クラウド会計ソフト「freee」が「Slack」とAPI連携。FinTechとビジネスメッセンジャーのコラボがビジネス効率を最大化させる

現在、ビジネスシーンでのコミュニケーション手段は、従来のメールからメッセンジャーやチャットへと移行が進んでいる。

ビジネス向けチャットとしては、Chatwork(チャットワーク)、Skype(スカイプ)などが有名だ。個人間のチャットはもちろん、グループチャットやビデオ通話、ビデオ会議、タスク管理機能など、それぞれに特徴がある。

その中で、今世界で急速にユーザー数を伸ばしているのが、GoogleカレンダーやTrello(トレロ)など、多くの外部サービスとのAPI連携が可能な「Slack(スラック)」だ。このSlackはIT関連企業をはじめ、スタートアップでも多く利用されている。

そのSlackが、今度は日本のクラウド会計ソフト freee(フリー)と連携する。

ビジネスメッセンジャーツールSlackと、クラウド会計ソフトfreeeのコラボレーション

「Slack」は、Stewart Butterfield(スチュワート・バターフィールド)氏が開発した、チームコミュニケーションツールだ。

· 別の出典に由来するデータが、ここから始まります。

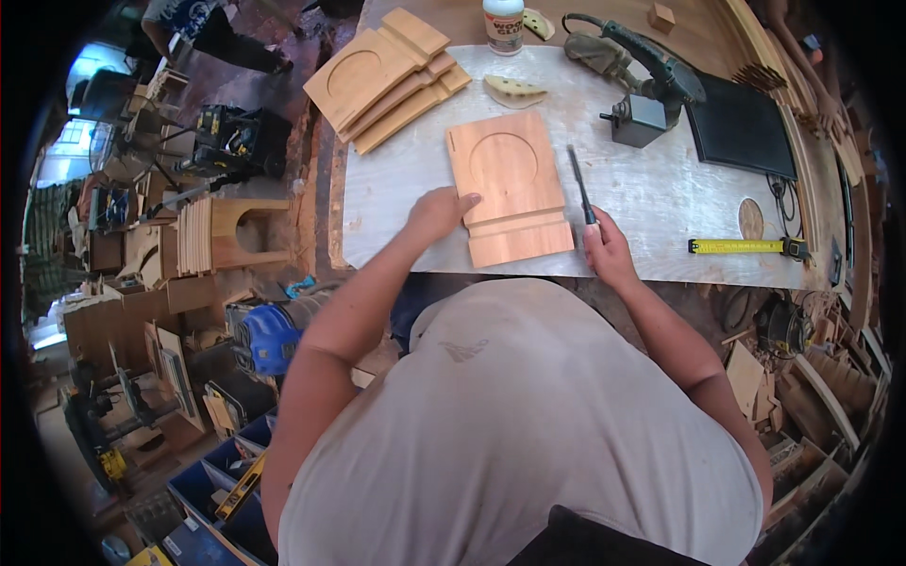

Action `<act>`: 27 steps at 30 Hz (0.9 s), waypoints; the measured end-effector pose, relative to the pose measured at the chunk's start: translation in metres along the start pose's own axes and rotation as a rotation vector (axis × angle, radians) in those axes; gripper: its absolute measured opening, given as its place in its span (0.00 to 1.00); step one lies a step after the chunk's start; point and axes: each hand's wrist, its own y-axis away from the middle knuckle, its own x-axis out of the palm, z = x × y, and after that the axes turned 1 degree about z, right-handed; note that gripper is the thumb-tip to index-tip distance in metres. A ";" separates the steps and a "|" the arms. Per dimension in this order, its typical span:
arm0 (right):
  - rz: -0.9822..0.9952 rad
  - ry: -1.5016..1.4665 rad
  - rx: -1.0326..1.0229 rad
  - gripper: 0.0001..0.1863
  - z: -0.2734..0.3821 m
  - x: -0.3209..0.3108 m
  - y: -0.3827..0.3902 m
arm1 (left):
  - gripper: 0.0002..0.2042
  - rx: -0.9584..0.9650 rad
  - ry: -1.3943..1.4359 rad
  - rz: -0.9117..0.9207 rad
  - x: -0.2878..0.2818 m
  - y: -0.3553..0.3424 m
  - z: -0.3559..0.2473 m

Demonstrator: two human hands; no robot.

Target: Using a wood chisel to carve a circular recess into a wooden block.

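A light wooden board with a round shallow recess and a groove across it lies flat on the worktable, near its front edge. My left hand grips the board's left edge, thumb on top and the other fingers mostly hidden. In my right hand, just right of the board, is a chisel with a black handle. Its narrow dark blade points away from me and stays apart from the wood. Similar grooved boards are stacked at the back left.
Behind the board are a curved pale piece and a glue bottle. A power tool rests beside a grey metal block and a black flat panel. An extended tape measure lies right on the worktable.
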 end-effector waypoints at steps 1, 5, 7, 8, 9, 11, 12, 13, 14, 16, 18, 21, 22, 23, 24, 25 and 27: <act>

なぜ「Slack」はここまで評価される?その強さを示す7つの事実

もともとは、オンラインゲームの開発に使われた社内ツールだったが、2013年8月に公開されると、またたく間にその利用が広がった。Slackはグループチャット、1対1のメッセージング、音声通話などが可能だ。

最も特徴的なのは、 APIが公開されており、Googleドキュメント、Dropbox、Heroku、Crashlytics、GitHub、Zendeskなど、サードパーティーのサービスとの連係が可能な点だ。(APIは、Application Programming Interfaceの略で、ソフトウェアコンポーネント間でのやり取りを実現するインターフェースの仕様)

「クラウド会計ソフト freee」は、日本のFintech企業であるfreee株式会社によって開発された、中小企業の事務管理(バックオフィス)向けのサービスである。

freee株式会社は、「誰もが創造的な活動ができる社会」「スモールビジネスが強く、かっこよく活躍する社会」を実現することをミッションとして掲げている。AIを用いた最先端の機能開発や金融機関との連携により、バックオフィス業務効率化のソリューションを提供している。

クラウド会計ソフトfreeeは、ウェブ口座の取引明細からデータを取得し、会計帳簿を自動的に生成することができる。取引明細のテキスト解析をおこない、自動で会計帳簿にデータを振り分けていく。

この様々な企業やスタートアップにビジネスの効率化を提供している「freee」と「Slack」が連携を発表した。

日本の会計業界では初の事例となるSlackとのAPI連携

2017年11月17日、freeeは同社が提供するクラウド会計ソフトfreeeが、法人向けチャットサービスSlackとAPI連携したことを発表した。

この連携により、クラウド会計ソフトfreeeで申請した経費精算、支払依頼、稟議ワークフローなどの通知がSlackに届き、Slack上で承認や差戻し、却下などの操作を行えることになる。その申請から承認に至る、上記に記した一連のコミュニケーションに関するアクションが、申請者と承認者のSlack IDに通知される。

この連携は、freeeが進める「複数のクラウドサービスを組み合せることによって、ユーザーの業務改革を実現するクラウドインテグレーション」が、また1つ実現したということになるだろう。

Slackが会計業界とのAPI連携を行うのは国内初の事例であり、このようなクラウドサービスとビジネスチャットの連携はこれから広がりを見せていくのかもしれない。

Fintechとビジネスメッセンジャーのコラボレーションが大きく可能性を広げる

メールに取って代わり、ビジネスコミュニケーションの主なツールとなったビジネスメッセンジャー、そしてAIやクラウドといったテクノロジーと金融の組み合わせによるFintech。この2つの連携はまだ始まったばかりで、連携による業務効率の最大化などの可能性はこの先大きなものになっていくだろう。

さまざまなサービスの連携によって、今まで以上に多くのスタートアップや企業の誕生と成長をスピードアップさせていくことが期待される。